Installed Memory: 64.0 GB
Display Adapter:  NVIDIA GeForce RTX 4090 Laptop GPU (16GB), Nvidia Studio Driver 566.14 Nov 2024
Overclock Off

Display:          1920x1200 240 hertz
Storage (8TB Total):
    OS Drive:       NVMe KIOXIA 4096GB
        Data Drive:     NVMe Samsung SSD 990 PRO 4TB
        Data Drive:     Glyph Blackbox Pro 14TB

Vegas Pro 22 Build 239

Cameras:
Canon R5 Mark II
Canon R3
Sony A9

Comments

farss wrote on 6/21/2011, 6:15 AM
Did you read the instructions that came with the Sptifish?
Can you get the level lights to light up?
It could be that your levels are too low for the detector to "hear" anything.


I've downloaded it but not installed it. Reading the manual you should be able to adjust this FX to the point where it is doing serious damage so if you're not hearing it do anything something basic is wrong.

Bob.
Laurence wrote on 6/21/2011, 7:11 AM
Spitfish is not bad for a free de-esser. You should set it so that it only lights up when you hear a sibilant "s" sound.
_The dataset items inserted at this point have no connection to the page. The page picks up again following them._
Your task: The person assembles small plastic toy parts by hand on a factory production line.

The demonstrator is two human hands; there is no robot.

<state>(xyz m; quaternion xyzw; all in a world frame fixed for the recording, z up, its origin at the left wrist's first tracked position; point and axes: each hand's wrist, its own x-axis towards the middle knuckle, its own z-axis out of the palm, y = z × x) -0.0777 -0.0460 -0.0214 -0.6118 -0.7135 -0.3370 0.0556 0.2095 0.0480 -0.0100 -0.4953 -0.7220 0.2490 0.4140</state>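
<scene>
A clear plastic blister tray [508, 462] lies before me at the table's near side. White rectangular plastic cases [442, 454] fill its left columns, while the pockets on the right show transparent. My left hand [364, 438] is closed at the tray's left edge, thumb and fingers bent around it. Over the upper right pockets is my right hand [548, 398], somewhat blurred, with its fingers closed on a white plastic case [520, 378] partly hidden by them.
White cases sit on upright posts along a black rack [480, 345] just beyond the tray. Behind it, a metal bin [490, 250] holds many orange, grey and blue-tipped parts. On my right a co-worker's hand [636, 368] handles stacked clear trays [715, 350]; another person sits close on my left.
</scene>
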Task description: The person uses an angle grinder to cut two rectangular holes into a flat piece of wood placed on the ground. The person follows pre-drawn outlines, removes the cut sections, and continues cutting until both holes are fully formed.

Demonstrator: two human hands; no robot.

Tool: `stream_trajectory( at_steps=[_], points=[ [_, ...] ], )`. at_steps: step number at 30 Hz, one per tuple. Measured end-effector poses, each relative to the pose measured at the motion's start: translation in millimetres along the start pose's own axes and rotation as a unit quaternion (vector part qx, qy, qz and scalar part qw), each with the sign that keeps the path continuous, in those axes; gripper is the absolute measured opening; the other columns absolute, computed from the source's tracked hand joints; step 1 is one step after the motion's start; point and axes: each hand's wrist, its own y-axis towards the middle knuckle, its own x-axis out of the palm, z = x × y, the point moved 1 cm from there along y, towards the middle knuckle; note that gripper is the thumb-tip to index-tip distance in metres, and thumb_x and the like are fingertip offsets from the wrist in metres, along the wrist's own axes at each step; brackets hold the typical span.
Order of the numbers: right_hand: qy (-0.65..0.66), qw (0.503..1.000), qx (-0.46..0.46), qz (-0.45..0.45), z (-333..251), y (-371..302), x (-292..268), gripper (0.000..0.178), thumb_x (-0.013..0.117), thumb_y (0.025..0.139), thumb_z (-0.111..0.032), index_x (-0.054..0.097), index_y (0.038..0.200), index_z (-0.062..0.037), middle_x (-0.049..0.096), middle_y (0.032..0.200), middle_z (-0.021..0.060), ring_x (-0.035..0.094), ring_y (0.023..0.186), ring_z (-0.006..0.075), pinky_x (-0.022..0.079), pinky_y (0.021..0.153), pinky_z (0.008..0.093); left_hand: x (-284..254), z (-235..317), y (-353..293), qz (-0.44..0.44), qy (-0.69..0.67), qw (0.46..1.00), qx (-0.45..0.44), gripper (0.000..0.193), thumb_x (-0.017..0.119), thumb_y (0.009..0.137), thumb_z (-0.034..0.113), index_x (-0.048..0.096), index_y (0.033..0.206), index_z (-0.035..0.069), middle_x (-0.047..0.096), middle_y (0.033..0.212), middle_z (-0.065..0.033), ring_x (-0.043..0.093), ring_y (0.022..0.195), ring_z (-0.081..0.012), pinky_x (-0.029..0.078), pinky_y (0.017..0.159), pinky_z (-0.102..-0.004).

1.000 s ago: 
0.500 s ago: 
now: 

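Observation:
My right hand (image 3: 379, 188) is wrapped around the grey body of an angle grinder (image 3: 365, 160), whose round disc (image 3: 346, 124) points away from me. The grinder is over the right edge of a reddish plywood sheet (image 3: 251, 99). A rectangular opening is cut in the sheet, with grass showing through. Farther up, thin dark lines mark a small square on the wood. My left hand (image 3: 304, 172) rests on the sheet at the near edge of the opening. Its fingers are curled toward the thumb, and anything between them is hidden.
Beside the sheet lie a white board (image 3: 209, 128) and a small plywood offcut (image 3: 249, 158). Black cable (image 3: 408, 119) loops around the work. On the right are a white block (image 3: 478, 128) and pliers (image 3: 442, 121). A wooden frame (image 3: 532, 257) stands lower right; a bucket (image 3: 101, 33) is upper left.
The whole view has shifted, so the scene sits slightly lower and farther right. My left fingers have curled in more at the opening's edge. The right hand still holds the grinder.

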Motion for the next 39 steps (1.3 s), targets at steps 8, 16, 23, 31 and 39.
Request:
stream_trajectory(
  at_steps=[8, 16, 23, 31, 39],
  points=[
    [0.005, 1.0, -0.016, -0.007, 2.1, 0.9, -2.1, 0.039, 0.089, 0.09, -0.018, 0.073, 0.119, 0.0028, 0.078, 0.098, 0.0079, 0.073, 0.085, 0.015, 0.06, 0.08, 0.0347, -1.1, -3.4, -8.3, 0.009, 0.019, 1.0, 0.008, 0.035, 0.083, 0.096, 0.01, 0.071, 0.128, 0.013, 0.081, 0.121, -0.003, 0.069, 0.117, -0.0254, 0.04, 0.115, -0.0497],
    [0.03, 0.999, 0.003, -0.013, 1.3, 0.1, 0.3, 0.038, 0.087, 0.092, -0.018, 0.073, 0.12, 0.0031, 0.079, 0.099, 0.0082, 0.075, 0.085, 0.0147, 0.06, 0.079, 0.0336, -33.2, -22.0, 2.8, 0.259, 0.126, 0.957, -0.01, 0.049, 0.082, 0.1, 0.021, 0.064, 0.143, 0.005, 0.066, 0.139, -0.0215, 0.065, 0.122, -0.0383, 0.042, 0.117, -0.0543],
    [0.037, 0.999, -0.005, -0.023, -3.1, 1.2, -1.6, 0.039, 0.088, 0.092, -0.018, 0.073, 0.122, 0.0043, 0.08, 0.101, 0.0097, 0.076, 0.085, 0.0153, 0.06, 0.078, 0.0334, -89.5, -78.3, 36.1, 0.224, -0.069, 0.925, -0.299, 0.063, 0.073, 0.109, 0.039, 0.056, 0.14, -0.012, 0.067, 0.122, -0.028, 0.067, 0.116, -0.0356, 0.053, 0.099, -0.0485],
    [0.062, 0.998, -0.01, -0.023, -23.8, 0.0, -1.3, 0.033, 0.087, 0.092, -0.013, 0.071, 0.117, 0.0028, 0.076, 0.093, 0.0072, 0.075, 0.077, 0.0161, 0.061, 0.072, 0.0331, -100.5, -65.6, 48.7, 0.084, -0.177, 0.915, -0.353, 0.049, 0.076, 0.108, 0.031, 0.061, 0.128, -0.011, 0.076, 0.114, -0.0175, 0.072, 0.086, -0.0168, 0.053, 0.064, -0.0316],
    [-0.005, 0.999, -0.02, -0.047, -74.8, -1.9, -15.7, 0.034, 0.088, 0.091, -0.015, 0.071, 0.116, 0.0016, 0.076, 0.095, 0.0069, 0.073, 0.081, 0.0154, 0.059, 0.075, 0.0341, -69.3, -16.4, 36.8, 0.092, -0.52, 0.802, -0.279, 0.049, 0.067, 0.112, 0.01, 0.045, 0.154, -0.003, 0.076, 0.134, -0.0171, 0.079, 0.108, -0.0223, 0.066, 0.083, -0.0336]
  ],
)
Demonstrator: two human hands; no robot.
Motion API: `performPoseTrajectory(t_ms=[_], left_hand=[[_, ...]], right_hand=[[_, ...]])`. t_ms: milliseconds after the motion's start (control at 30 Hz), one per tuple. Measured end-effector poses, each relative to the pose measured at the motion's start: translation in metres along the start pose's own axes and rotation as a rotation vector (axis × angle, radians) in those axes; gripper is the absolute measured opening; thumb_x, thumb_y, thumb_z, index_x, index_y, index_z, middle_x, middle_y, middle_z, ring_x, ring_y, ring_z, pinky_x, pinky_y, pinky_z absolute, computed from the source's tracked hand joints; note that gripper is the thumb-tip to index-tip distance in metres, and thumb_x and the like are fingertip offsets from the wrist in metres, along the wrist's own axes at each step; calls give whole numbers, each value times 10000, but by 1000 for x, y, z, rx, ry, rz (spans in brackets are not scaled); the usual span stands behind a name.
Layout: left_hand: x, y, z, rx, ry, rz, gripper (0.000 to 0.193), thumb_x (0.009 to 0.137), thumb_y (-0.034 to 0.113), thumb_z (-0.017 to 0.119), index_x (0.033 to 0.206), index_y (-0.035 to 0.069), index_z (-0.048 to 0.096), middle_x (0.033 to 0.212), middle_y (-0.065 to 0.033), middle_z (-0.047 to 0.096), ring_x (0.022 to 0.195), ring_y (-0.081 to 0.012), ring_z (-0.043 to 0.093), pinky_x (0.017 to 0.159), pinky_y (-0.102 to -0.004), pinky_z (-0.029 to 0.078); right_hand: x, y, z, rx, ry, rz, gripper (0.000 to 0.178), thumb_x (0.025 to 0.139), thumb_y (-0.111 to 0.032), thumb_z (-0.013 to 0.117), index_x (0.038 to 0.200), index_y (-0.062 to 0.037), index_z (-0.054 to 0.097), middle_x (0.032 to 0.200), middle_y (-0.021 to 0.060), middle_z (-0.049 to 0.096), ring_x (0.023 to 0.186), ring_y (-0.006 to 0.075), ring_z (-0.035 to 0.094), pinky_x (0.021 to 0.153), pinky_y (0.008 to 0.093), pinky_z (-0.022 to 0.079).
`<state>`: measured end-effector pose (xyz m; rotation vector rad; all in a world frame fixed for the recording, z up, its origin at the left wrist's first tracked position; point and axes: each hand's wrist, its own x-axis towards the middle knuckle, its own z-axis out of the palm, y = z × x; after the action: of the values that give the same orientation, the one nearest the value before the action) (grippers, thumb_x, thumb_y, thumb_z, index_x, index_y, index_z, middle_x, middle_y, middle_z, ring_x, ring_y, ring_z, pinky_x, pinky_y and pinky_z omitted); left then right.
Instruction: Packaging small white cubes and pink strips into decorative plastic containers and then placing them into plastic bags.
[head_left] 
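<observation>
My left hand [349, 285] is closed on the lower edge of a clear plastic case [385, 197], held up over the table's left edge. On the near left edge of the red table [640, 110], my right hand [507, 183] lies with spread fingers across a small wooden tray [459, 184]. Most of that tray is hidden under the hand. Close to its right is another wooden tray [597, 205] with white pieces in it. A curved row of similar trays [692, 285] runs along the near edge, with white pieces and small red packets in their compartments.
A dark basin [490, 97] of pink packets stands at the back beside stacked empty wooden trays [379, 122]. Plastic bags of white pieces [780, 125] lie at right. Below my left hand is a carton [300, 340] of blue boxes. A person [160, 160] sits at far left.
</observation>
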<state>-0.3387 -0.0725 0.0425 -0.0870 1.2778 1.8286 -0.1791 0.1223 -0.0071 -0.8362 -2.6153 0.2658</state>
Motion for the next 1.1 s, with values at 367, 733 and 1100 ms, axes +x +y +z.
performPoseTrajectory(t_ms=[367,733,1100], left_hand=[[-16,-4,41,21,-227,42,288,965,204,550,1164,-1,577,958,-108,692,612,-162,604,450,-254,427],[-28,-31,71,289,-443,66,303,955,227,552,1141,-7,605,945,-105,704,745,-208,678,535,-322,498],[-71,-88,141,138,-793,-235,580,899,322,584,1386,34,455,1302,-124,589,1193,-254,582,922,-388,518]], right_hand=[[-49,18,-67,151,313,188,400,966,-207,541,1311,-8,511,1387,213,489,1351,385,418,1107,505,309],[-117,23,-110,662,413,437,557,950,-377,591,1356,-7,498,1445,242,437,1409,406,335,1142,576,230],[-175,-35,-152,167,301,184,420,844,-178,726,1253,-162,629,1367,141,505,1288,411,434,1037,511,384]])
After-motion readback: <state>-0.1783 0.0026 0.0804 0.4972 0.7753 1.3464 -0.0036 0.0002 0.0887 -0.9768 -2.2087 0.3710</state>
Then you should be able to dial back the "s" sound as you like.

I use it if I have a voice that is hard to understand, but that when I bring up the high frequencies has too much sibilance. That or people who just have too much sibilance.

In the case of harmonies, usually the sibilance of the main singer is plenty strong enough to be the sibilance for all the singers. As a musician, I am as aware of when the notes stop as I am when they begin, but unfortunately not everyone does this. Harmony singers often end words at different times than the main singer. This is just a little irritating on consonants other than "s", but with "s" sounds it absolutely drives me mad. By running the de-esser on the background singers, you can get rid of the irksome random sibilance at the end of words and it sounds much better.

In the Ted Talk virtual choir video, since the singers were not all in the same room looking at the same conductor, their word endings are all over the place. On the sibilance especially it just sounds horrid. Pretty piece other than that even if the video looked a little dated and tacky.
amendegw wrote on 6/21/2011, 7:38 AM
Well, I'm making a little progress, but still stumped.

First, farss hit the nail on the head when he surmised my levels were too low. That appears to be why I had a hard time getting Spitfish to do anything at all.

However, once I increase my levels, I can get the meter to light up, and all I hear when I press the "listen" button is the ess sound. Is that what I'm supposed to hear? 'cuz when I apply the FX everything is removed except the ess sound i.e. bass ackward. If I unclick the "listen" button and apply the FX - the FX appears to do nothing.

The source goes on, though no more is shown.